Rechtliche Beurteilung

[3] Dagegen richtet sich die auf § 281 Abs 1 Z 4, 5 und 5a StPO gestützte Nichtigkeitsbeschwerde des Angeklagten.

[4] Zutreffend zeigt die Verfahrensrüge (Z 4) auf, dass durch die Abweisung (ON 27 S 27 f) des Antrags auf Einholung eines Sachverständigengutachtens aus dem Fachgebiet der forensischen Datensicherung, der Datenrekonstruktion und der Datenauswertung zum Beweis dafür, dass (zusammengefasst) bei dem verwendeten Kassensystem – in Ansehung der RechnungsIDs, Rechnungsnummern und JournalArchivIDs – keine Manipulationen vorgenommen worden sind (ON 27 S 24), Verteidigungsrechte verletzt wurden.

[5] Zwar muss ein Beweisantrag grundsätzlich nicht nur das Beweisthema und die Beweismittel angeben, sondern auch die Umstände, die erwarten lassen, dass eine Durchführung das behauptete Ergebnis haben werde, widrigenfalls er auf eine insoweit nicht zulässige Erkundungsbeweisführung gerichtet ist (RIS‑Justiz RS0099189 und RS0118444). Dies gilt jedoch nur, sofern sich solche Umstände nicht – wie hier – bezogen auf den Zeitpunkt der Antragstellung unmissverständlich aus dem Zusammenhang ergeben (§ 55 Abs 1 letzter Satz StPO; RIS‑Justiz RS0099189 [T7 und T25], RS0118444 [T4 und T7]).

[6] Unter Berücksichtigung der

- Verantwortung des Angeklagten, entgegen dem Anklagevorwurf (vgl ON 6, insbesondere S 4) an dem von ihm in den Jahren 2010 bis 2015 verwendeten Kassensystem keine nachträglichen Manipulationen vorgenommen zu haben (ON 27 S 3 iVm ON 11 S 2 ff, insbesondere S 3 f),

- Angaben des sachverständigen Zeugen * H*, der mehrfach auf die Möglichkeit einer Klärung der – die Grundlage des Anklagevorwurfs darstellenden (vgl ON 6 S 4) – Lücken im Kassensystem durch einen Sachverständigen hinwies (ON 27 S 13 ff iVm ON 11 S 11 ff) und

- vor Wiederholung der Verhandlung (§ 276a zweiter Satz StPO) am 26. Mai 2021 (ON 27 S 2) bereits in der Hauptverhandlung am 15. Jänner 2021 (amtswegig) erfolgten Bestellung eines Sachverständigen aus dem Fachgebiet forensische Datensicherung, Datenrekonstruktion und Datenauswertung gerade zu dem – zwar nicht der Formulierung, so doch der Sache nach – vom gegenständlichen Antrag genanntenBeweisthema (ON 11 S 19 iVm ON 12),

zielte der Antrag somit keineswegs auf eine unzulässige Erkundungsbeweisführung.

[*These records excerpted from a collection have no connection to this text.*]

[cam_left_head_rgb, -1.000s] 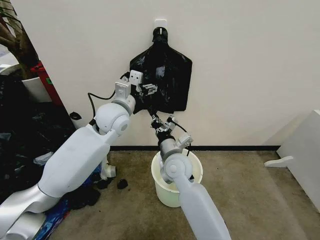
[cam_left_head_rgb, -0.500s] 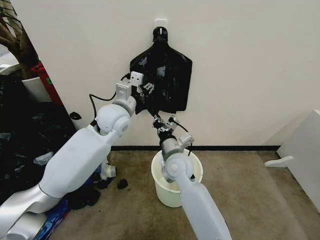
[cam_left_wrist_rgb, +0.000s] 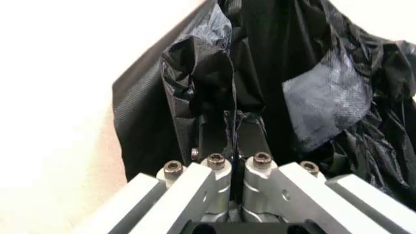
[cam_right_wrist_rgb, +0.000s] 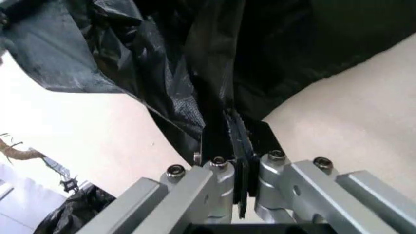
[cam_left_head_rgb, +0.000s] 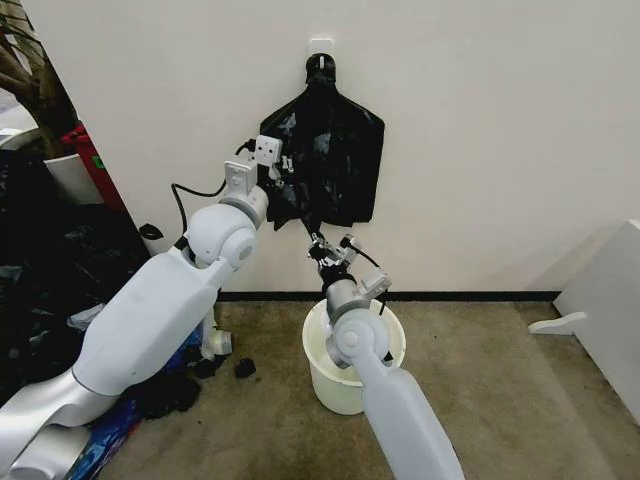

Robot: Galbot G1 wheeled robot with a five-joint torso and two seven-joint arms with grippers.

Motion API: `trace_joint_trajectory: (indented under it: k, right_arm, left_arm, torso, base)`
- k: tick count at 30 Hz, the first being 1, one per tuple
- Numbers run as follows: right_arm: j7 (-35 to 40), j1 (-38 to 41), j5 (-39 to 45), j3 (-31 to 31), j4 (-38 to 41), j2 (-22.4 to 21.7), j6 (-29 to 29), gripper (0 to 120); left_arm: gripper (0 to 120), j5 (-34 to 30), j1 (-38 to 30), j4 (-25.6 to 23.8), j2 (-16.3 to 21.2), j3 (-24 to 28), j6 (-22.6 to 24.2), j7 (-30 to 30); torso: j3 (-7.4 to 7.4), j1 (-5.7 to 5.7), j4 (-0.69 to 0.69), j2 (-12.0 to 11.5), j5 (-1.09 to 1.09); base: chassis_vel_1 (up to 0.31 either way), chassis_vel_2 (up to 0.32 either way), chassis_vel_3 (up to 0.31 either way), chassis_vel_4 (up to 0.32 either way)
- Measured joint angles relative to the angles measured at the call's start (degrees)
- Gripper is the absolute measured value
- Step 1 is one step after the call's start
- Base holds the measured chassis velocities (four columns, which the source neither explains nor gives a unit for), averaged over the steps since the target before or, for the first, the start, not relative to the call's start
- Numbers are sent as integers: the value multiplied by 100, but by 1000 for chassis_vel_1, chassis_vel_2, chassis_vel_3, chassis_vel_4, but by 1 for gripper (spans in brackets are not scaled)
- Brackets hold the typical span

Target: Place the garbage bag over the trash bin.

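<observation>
The cream-white trash bin point(cam_left_head_rgb: 352, 362) is standing on the floor point(cam_left_head_rgb: 480, 400), below both jaws. Above it, the right gripper point(cam_right_wrist_rgb: 234, 129) is pinching the lower edge of the garbage bag point(cam_left_head_rgb: 330, 160), jaws narrow on the film. Higher, the left gripper point(cam_left_wrist_rgb: 233, 127) is clamping the bag's side fold. The bag is hanging from a wall hook point(cam_left_head_rgb: 320, 47).

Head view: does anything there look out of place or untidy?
Yes. On the floor left of the trash bin, a heap of dark bags lies in disorder, with small black scraps scattered beside it. The garbage bag hangs on the wall, crumpled where the left gripper and right gripper pinch it.
</observation>
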Motion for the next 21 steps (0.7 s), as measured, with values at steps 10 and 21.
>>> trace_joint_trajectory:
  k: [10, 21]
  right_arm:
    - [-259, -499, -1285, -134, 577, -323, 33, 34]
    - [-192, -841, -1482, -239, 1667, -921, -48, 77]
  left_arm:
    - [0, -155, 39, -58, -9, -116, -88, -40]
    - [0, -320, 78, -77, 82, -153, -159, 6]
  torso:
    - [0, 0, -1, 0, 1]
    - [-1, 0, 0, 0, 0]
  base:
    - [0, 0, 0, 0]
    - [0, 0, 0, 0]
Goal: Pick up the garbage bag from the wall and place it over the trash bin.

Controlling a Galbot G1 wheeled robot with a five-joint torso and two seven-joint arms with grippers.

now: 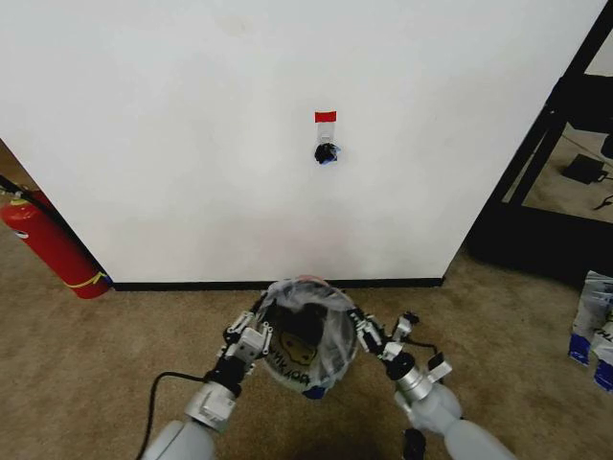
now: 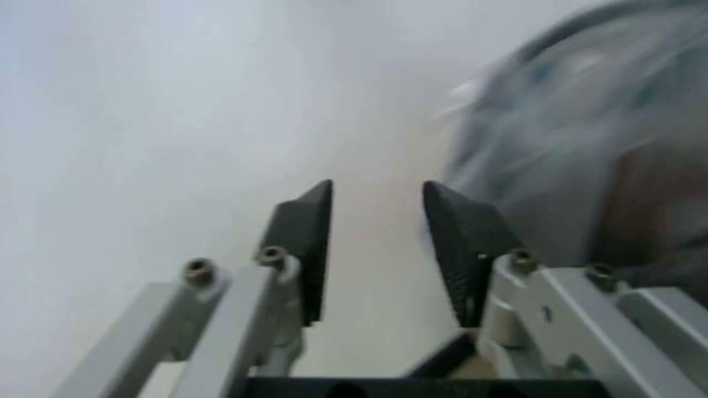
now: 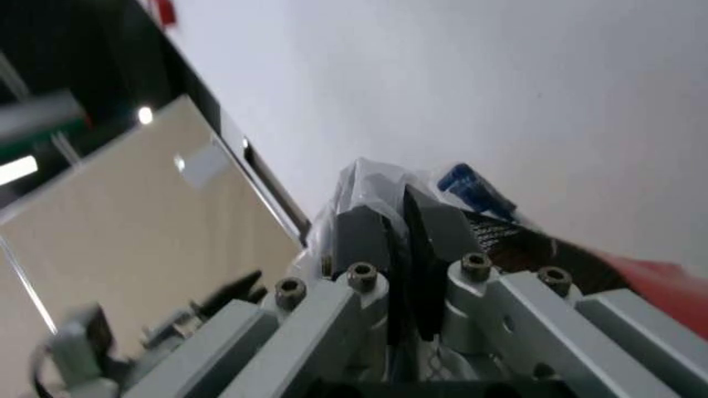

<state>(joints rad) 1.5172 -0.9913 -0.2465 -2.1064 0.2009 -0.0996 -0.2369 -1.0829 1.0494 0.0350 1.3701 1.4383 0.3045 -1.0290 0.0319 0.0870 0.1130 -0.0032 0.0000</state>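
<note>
The trash bin [image 1: 293,312] stands on the carpet just before the wall [image 1: 192,144]. The garbage bag [image 1: 326,359], thin translucent plastic with a yellow face and black lettering, is spread over its mouth and hangs down its front. My left gripper [image 1: 251,335] is at the bin's left rim; in the left wrist view this gripper [image 2: 376,240] is open with nothing between its fingers, and the bag [image 2: 575,157] is just beside it. My right gripper [image 1: 369,331] is at the right rim, and this gripper [image 3: 404,224] is shut on the bag's plastic [image 3: 370,186].
A red tape strip [image 1: 326,117] and a black hook [image 1: 327,152] are on the wall above the bin. A red fire extinguisher [image 1: 48,244] leans at the left. A black shelf frame [image 1: 546,163] and white-and-blue packages [image 1: 594,326] are at the right.
</note>
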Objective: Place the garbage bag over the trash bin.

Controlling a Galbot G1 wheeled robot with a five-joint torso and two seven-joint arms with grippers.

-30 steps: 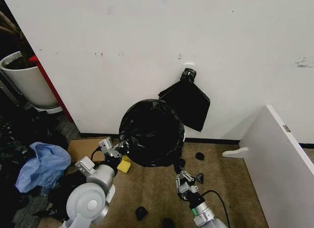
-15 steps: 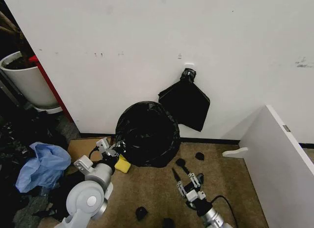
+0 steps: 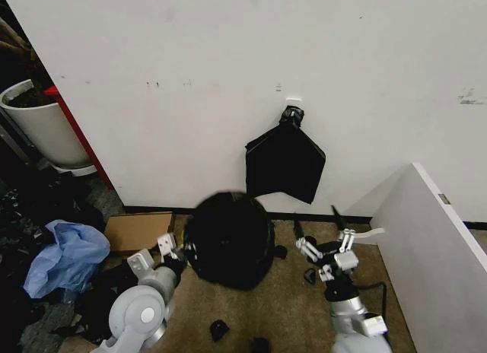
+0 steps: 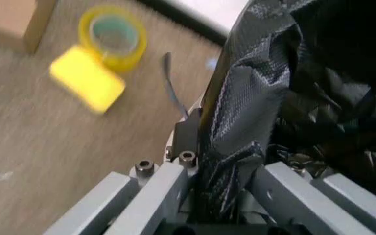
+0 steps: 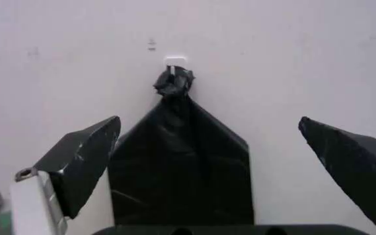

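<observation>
Garbage bag (image 3: 230, 239) pinched by left gripper (image 3: 176, 249).

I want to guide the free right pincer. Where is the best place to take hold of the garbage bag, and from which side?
Probably the loose edge of the garbage bag on the robot's right. The left pincer already pinches the opposite edge, and the open right pincer is on that side. The film is thin and crinkly, so pinch a fold from the side rather than pressing on the dome.

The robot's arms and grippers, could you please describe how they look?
Both arms are silver-grey metal with rounded joint housings. The left gripper has pale grey bar-shaped fingers fastened with small bolts. The right gripper has black, pointed wedge-shaped fingertips on white mounts, and a black cable loops beside its wrist.
</observation>
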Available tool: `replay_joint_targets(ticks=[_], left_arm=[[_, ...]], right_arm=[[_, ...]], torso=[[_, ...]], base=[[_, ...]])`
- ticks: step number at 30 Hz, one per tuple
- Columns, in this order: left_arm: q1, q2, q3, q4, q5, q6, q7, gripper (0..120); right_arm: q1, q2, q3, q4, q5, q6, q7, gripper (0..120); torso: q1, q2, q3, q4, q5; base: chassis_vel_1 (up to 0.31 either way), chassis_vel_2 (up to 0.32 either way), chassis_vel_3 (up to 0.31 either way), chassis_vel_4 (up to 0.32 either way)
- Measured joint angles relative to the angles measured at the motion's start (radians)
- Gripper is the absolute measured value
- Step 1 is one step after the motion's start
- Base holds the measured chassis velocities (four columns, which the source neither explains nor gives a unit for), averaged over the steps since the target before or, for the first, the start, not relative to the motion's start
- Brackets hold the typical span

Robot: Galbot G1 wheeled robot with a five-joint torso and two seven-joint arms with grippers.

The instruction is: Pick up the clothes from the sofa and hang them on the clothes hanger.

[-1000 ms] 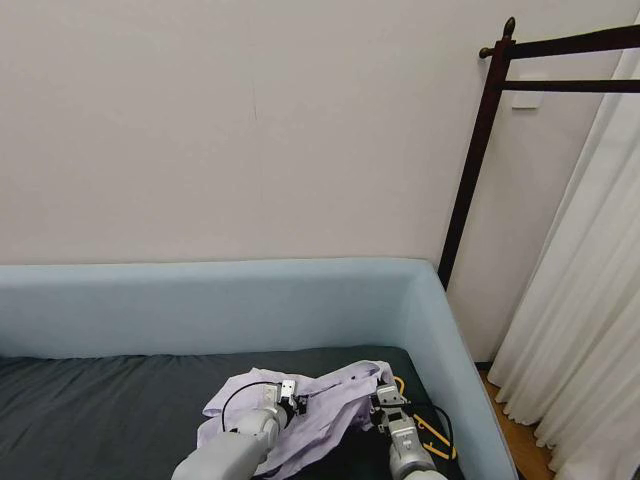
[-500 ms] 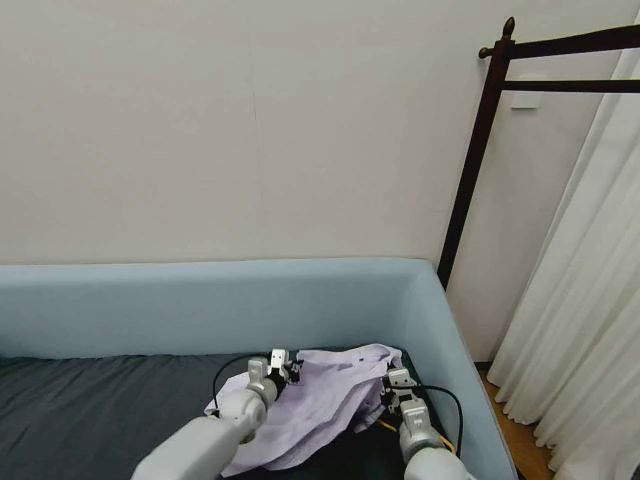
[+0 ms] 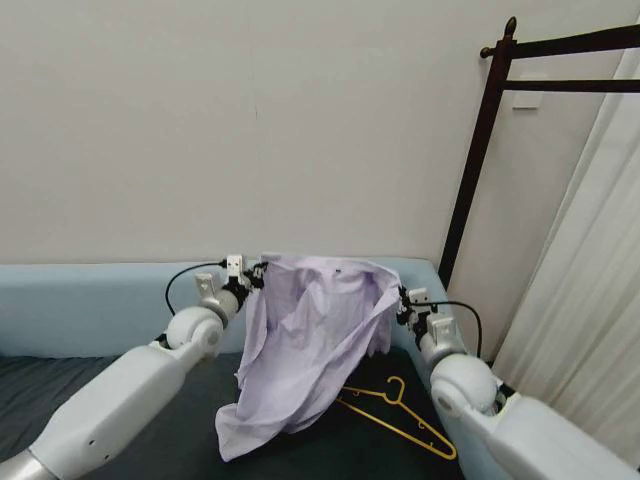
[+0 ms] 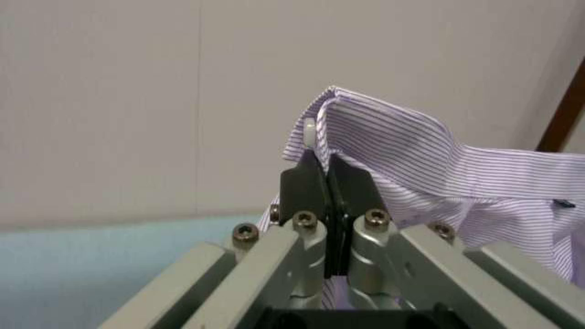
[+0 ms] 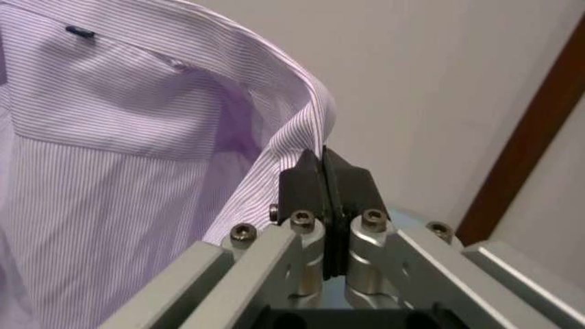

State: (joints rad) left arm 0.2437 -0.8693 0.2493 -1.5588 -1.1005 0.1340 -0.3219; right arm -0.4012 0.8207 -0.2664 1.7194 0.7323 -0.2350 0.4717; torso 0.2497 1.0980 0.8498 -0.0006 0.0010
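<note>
Light-blue sofa (image 3: 90, 300), dark seat; yellow hanger (image 3: 400, 420) lying on seat near right armrest.

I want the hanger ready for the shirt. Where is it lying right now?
In the head view, the yellow hanger lies flat on the dark sofa seat at the robot's right, below the right side of the held-up shirt.

Arm shells (image 3: 110, 400) are white and rounded; a black cable (image 3: 190, 268) loops behind the left gripper (image 3: 258, 272) and the right gripper (image 3: 402, 300). Black pads (image 4: 303, 188) sit on grey linkages (image 4: 265, 274) with silver screws (image 4: 305, 219).
</note>
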Motion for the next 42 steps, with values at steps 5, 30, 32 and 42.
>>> replay_joint_targets(ticks=[5,30,32,42], left_arm=[[-0.096,-0.001,0.035,-0.013,0.041,0.049,-0.095,0],[-0.036,0.244,-0.138,-0.359,-0.024,0.188,-0.249,0],[0.053,0.324,-0.222,-0.456,-0.074,0.196,-0.256,0],[0.184,0.489,-0.353,-0.676,-0.191,0.193,-0.307,0]], right_arm=[[0.194,0.042,-0.075,-0.091,0.108,-0.002,-0.012,0],[0.327,-0.063,-0.074,0.211,0.337,-0.127,0.069,0],[0.304,-0.096,-0.044,0.288,0.373,-0.15,0.084,0],[0.236,-0.156,0.038,0.457,0.428,-0.175,0.092,0]], torso=[[0.0,0.0,0.0,0.0003,-0.0002],[0.0,0.0,0.0,0.0006,-0.0003],[0.0,0.0,0.0,0.0008,-0.0003],[0.0,0.0,0.0,0.0,0.0001]], base=[[0.0,0.0,0.0,0.0],[0.0,0.0,0.0,0.0],[0.0,0.0,0.0,0.0],[0.0,0.0,0.0,0.0]])
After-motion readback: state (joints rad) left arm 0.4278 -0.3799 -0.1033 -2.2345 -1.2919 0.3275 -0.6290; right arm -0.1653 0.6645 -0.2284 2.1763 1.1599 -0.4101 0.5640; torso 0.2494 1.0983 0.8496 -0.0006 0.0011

[7] Schon dieser Verfahrensmangel erforderte die Aufhebung des angefochtenen Urteils bei der nichtöffentlichen Beratung (§ 285e StPO). Auf das weitere Beschwerdevorbringen war daher nicht einzugehen.

[8] Mit seiner Berufung war der Angeklagte auf die Kassation zu verweisen.

[9] Für den zweiten Rechtsgang bleibt darauf hinzuweisen, dass unmittelbarer Täter im Sinn des § 11 erster Fall FinStrG nur derjenige sein kann, den (selbst) eine abgabenrechtliche Anzeige‑, Offenlegungs‑ oder Wahrheitspflicht trifft. Ein Nichtabgabepflichtiger kann ein Finanzvergehen bloß in einer sonstigen Täterschaftsform (Bestimmungs‑ oder Beitragstäterschaft, § 11 zweiter oder dritter Fall FinStrG) begehen (RIS‑Justiz RS0086880 und RS0086915; eingehend Lässig in WK2 FinStrG § 11 Rz 4 ff). Die Annahme der unmittelbaren Täterschaft des Angeklagten in Ansehung der Hinterziehung von Einkommensteuer des Kommanditisten der G* KG * W* (1 c, 2 c, 3 c, 4 c, 5 c und 6 b; vgl §§ 1, 2 Abs 3 Z 3, 23 Z 1 und 2 EStG) ist daher rechtlich verfehlt.